The same month, a tenant reported to management that Al-Marzooqi’s four hours of screaming without pause made it so she was “unable to hear her own television, that she was unable to think and that she had become frightened,” court documents say.

And this was not an isolated incident.

In addition, in April, Al-Marzooqi allegedly affixed a placard to her door that reads, “DEATH To you beyond below around above this Apartment Space,” visible to everyone passing through the common hallway. 

Also, as seen in the court documents, Al-Marzooqi has posted racist and homophobic comments which identify and tag the plaintiffs “by name and association” and accuse them of criminality on a public Facebook page.

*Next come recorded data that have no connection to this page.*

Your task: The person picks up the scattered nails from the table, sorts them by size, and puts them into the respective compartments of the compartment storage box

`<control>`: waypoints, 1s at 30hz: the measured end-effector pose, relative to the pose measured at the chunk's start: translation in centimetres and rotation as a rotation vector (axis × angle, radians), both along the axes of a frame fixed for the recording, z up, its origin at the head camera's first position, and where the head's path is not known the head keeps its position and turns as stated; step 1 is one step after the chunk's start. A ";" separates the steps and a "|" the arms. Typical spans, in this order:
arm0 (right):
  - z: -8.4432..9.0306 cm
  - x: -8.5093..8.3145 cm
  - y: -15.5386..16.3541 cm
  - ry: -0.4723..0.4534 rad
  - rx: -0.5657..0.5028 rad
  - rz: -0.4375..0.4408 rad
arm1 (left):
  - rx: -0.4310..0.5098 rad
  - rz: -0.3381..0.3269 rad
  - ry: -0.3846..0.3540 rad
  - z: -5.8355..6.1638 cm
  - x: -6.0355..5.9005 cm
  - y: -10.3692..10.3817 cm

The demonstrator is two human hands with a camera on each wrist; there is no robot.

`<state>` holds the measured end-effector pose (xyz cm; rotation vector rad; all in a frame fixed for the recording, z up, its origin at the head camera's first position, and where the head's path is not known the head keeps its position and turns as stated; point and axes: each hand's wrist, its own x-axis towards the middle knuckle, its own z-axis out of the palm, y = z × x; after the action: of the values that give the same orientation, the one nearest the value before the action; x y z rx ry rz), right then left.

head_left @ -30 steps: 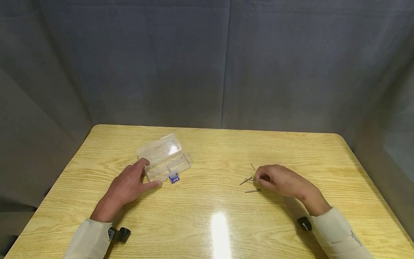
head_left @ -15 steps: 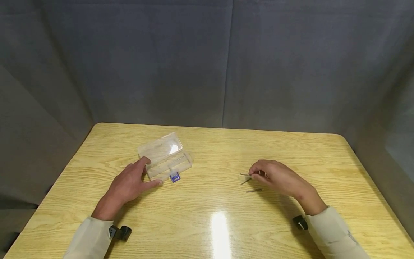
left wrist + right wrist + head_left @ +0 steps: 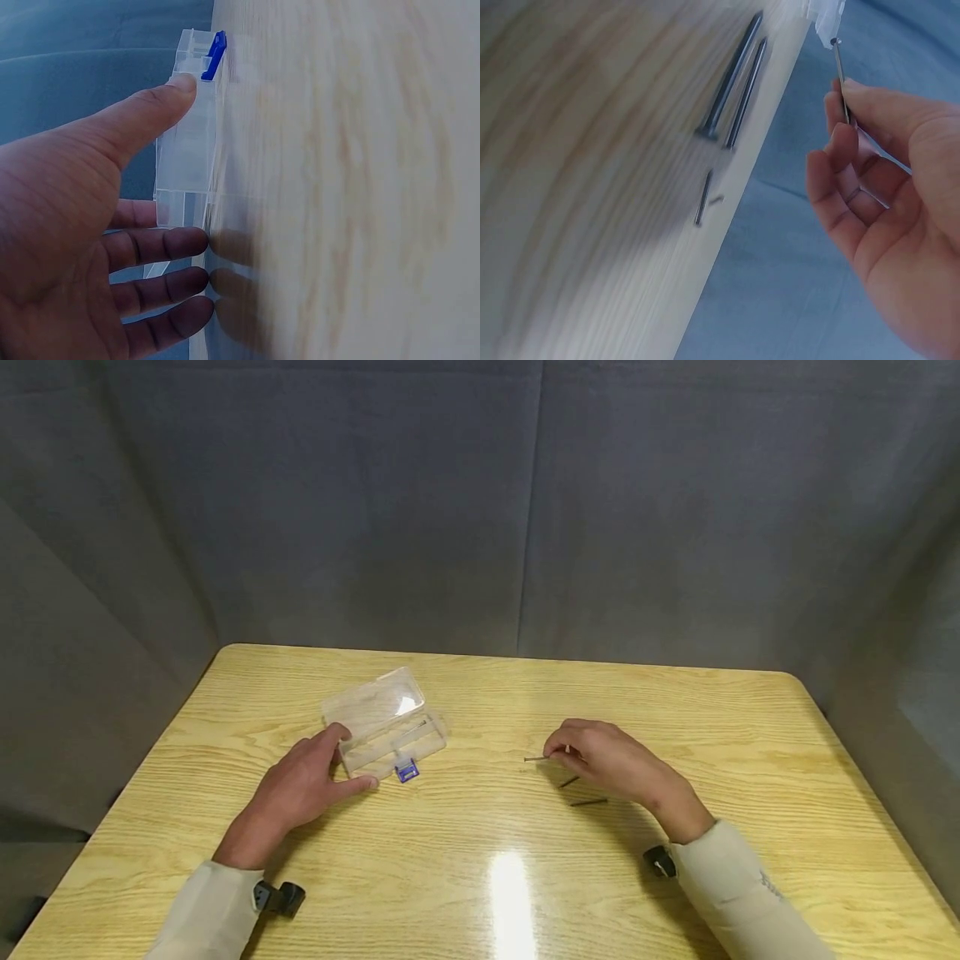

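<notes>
A small clear plastic box [image 3: 352,763] lies on the table at the left, its transparent lid [image 3: 363,703] thrown back and a blue latch [image 3: 407,771] at its front. My left hand [image 3: 296,785] holds the box's left end, thumb on the front wall [image 3: 182,139] and fingers around the end. One thin nail [image 3: 415,727] lies in the right compartment. Over the table, my right hand [image 3: 611,762] pinches a nail [image 3: 840,64] between thumb and fingertips, its head pointing left toward the box.
Below the right hand lie two larger nails [image 3: 731,79] side by side, plus a shorter nail [image 3: 703,197] and a tiny one [image 3: 716,199]. Grey cloth [image 3: 450,510] hangs behind the wooden table [image 3: 465,827] and along its sides.
My right hand has picked a nail from the loose group and carried it left, toward the box. The left hand and the box stay where they were.
</notes>
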<state>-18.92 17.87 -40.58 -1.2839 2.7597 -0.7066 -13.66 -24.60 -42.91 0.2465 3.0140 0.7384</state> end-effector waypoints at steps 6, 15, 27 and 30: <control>-0.2 -0.4 -1.6 0.006 -0.029 0.031 | 0.000 -0.005 -0.008 0.1 0.1 0.0; 0.0 -1.1 -4.2 0.005 -0.052 0.062 | 0.004 -0.003 0.000 0.1 0.1 0.0; 1.0 -3.1 -8.0 0.016 -0.037 0.096 | 0.006 -0.007 0.023 -0.2 -0.1 0.2; 1.1 -3.7 -9.0 0.027 -0.046 0.109 | 0.016 -0.011 0.023 -0.2 -0.2 0.2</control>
<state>-22.58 8.86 -39.47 -1.4500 2.6847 -0.7546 -13.84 -24.41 -43.06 0.2737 3.0270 0.7646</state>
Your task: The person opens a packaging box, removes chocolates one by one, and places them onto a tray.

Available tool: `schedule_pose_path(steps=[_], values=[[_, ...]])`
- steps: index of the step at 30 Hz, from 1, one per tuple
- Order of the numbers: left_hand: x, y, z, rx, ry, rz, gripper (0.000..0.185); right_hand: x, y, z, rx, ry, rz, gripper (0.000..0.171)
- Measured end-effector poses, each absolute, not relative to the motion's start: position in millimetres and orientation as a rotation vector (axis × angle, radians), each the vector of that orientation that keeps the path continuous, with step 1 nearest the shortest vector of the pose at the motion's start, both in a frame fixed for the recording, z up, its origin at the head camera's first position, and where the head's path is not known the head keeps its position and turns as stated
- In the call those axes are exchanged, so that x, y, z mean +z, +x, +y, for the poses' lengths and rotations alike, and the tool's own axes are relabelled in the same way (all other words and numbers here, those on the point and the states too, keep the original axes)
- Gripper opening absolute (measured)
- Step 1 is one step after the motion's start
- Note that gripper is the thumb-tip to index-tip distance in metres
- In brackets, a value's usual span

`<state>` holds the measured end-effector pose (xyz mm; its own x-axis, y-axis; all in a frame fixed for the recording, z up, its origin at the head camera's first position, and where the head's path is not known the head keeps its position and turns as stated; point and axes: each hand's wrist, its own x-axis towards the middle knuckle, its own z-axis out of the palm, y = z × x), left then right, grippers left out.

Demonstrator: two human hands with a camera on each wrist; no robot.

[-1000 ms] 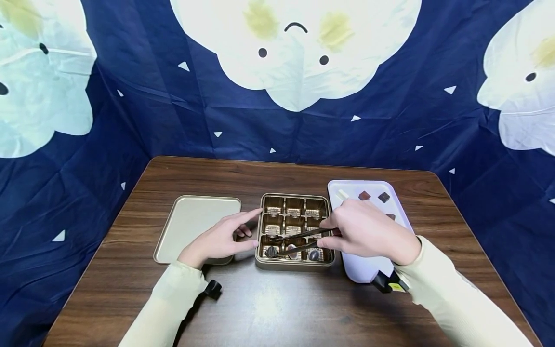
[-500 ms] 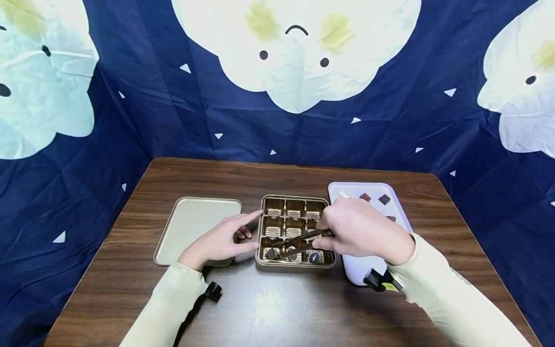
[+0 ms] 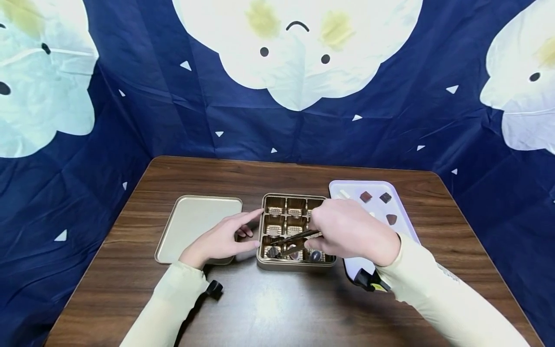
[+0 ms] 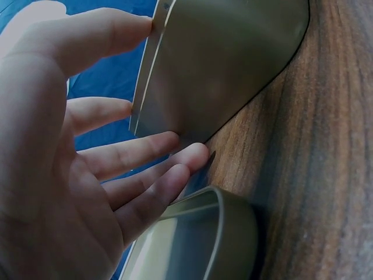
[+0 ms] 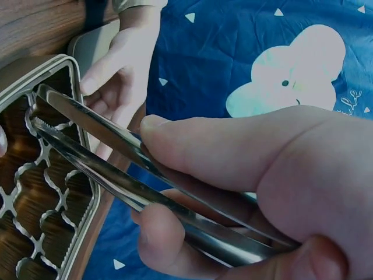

She posted on Facebook art depicting a swastika with the Star of David, set against an American flag. Finally, Al-Marzooqi has scared off prospective tenants and existing tenants have asked to break their leases as a result of her conduct, the suit claims.

Al-Marzooqi allegedly posted a threatening placard on her front door.
According to court documents, she posted art and verbiage that upset her neighbors.

Tenants have reported fearing for their safety and have made many written complaints to management.

One tenant wrote, “As I was trying to leave the building the tenant was screaming at me, construction workers across the street, basically anyone that crossed her path,” per an email submitted in court documents.

The building terminated Al-Marzooqi’s lease, effective May 14 on the grounds that her “conduct constitutes a nuisance.”

Al-Marzooqi has not moved out, per Goodman.

The owners’ attorney said she intends to start a housing court proceeding on Thursday to get Al-Marzooqi out.